3 warnings generated.
Tracing run queue latency... Hit Ctrl-C to end.

CPU usage is high, Ctrl-C doesn't do anything and even logging in via the virtual console doesn't work.

I'm not sure how to debug this further but this should be trivial to reproduce.

Thanks.

Comment 1 Rafael Fonseca 2021-05-03 10:24:35 UTC
Cannot reproduce with kernel-5.11.17-300:

$: uname -r
5.11.17-300.fc34.x86_64

$: rpm -q bcc-tools
bcc-tools-0.18.0-4.fc34.x86_64

# /usr/share/bcc/tools/runqlat
...
3 warnings generated.
Tracing run queue latency... Hit Ctrl-C to end.
^C
     usecs               : count     distribution
         0 -> 1          : 0        |                                        |
         2 -> 3          : 0        |                                        |
         4 -> 7          : 3        |*                                       |
         8 -> 15         : 40       |************************                |
        16 -> 31         : 66       |****************************************|
        32 -> 63         : 9        |*****                                   |
        64 -> 127        : 15       |*********                               |
       128 -> 255        : 7        |****                                    |
       256 -> 511        : 0        |                                        |
       512 -> 1023       : 0        |                                        |
      1024 -> 2047       : 1        |                                        |
      2048 -> 4095       : 1        |                                        |
      4096 -> 8191       : 0        |                                        |
      8192 -> 16383      : 1        |                                        |
     16384 -> 32767      : 3        |*                                       |
     32768 -> 65535      : 4        |**                                      |
     65536 -> 131071     : 1        |                                        |
    131072 -> 262143     : 2        |*                                       |

Comment 2 Marko Myllynen 2021-05-03 11:48:04 UTC
Thanks for looking into this.

I now installed a new Fedora 34 Server VM (on otherwise idle RHEL 7 host) using all defaults and tried .12/.16/.17 kernels.

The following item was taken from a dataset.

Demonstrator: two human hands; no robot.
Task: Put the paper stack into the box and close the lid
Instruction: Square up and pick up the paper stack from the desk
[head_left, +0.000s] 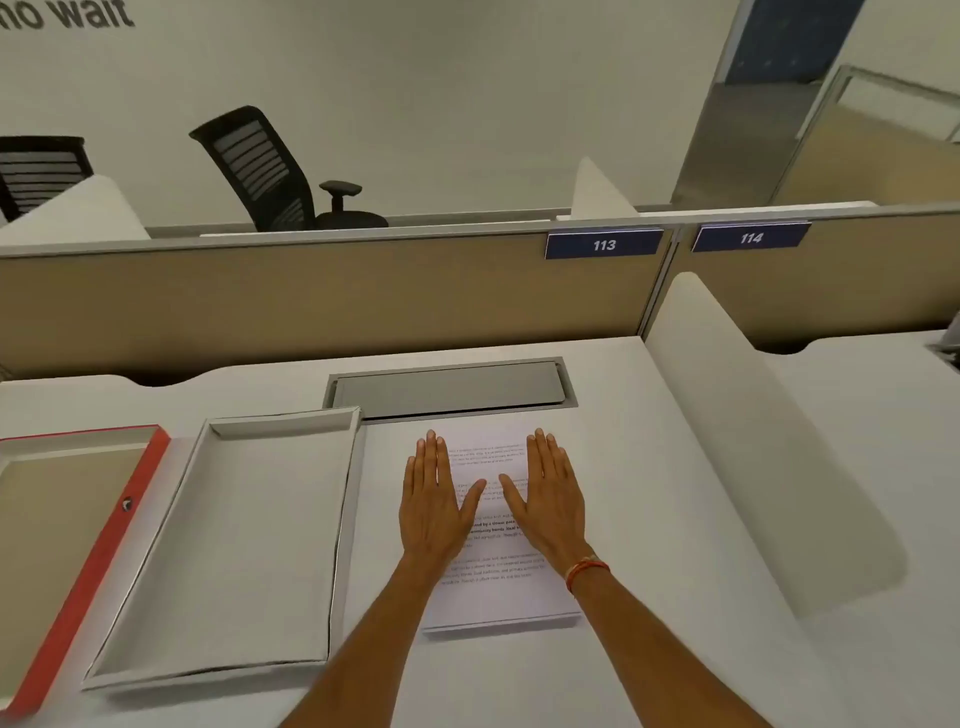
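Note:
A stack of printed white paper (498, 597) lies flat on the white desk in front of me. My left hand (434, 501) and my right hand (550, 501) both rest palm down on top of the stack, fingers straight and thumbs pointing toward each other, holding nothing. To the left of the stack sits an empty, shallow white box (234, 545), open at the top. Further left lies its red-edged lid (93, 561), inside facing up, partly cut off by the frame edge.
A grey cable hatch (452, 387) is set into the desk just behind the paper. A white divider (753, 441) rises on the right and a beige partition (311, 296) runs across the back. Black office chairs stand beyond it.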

This happens with all those kernel versions here occasionally. Changing the VM CPU doesn't seem to have any notable effect on the frequency of the issue.

My testing procedure is:

1) Force off the VM
2) Power on the VM
3) Login via console as root
4) Run 'sync'
5) Run /usr/share/bcc/tools/runqlat

After rebooting if the command works, it seems to work several times in row. However, after that the system seems to get stuck on shutdown. If it fails, it gets stuck after "3 warnings generated" or after "Hit Ctrl-C" lines printed. If booting without "rhgb quiet" boot parameters sometimes I see audit messages on consoles about ~100 messages suppressed and backlog limit exceeded.

When booting with "audit=0" then it seems runqlat works reliably on two different F34 VMs and the system does not hang on power down.

Does this help explaining what might be going on here?

Thanks.

Comment 3 Jerome Marchand 2021-05-03 15:44:57 UTC
It's a known deadlock issue in the kernel. AFAIK, it's still being worked on upstream.

*** This bug has been marked as a duplicate of bug 1938312 ***